Finally, there is the kind of gimmick that can be used to reduce apparent spending on entitlement programs, which is where the real money is. Here the trick is to propose some sort of inoffensive policy change that might lead to a chain of events that would reduce spending on some federal program. And then get the Congressional Budget Office to "score" the change as producing a budget savings. Whether it actually does or not is a matter for another day. There's a great example of this in the Times story:

Federal officials said they would also require families seeking housing aid to help the government obtain more accurate information on their earnings. As a condition of receiving aid, families would have to consent to the disclosure of income data reported to a national directory of newly hired employees. The directory was created under a 1996 law to help enforce child-support obligations.

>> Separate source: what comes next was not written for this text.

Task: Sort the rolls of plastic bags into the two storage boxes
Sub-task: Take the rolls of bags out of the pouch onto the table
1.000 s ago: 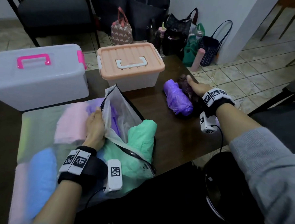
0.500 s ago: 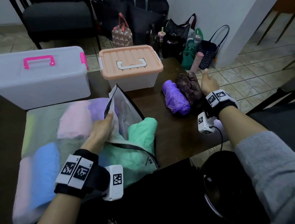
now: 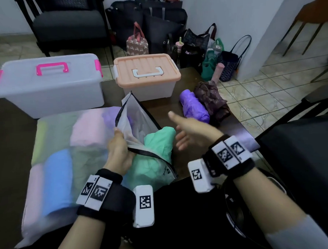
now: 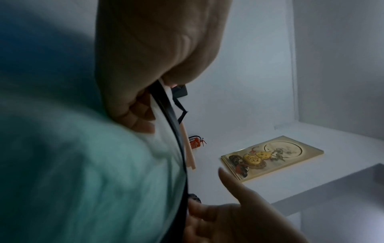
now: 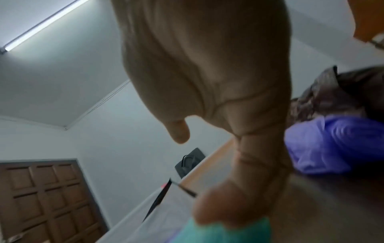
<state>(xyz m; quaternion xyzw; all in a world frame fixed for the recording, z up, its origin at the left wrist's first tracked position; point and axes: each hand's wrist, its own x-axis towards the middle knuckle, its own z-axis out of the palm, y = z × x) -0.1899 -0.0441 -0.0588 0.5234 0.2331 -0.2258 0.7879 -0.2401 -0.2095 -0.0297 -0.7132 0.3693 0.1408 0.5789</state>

(As a congressional staffer, I drafted the bill that created that directory of new hires, so this is familiar territory.) I'm sure this is a perfectly good idea, and it's hard to argue with getting accurate information about people's eligibility for programs. Some analyst at the Congressional Budget Office is going to be handed this proposal and told to score it. "I don't know" is not an option, so he will produce a number for the savings this provision will produce. But what if the income information reported through the directory doesn't really change the criteria of who is eligible? What if other people with low incomes appear to replace those who are disqualified through use of the database? What if it takes longer than expected to add income data into the database, and set up privacy protections? And on and on. The connection between the small and inoffensive act of including income in the database, and actually reducing public housing costs, is rather tenuous. But as long as you can get the number you want from CBO, the reality doesn't matter one bit.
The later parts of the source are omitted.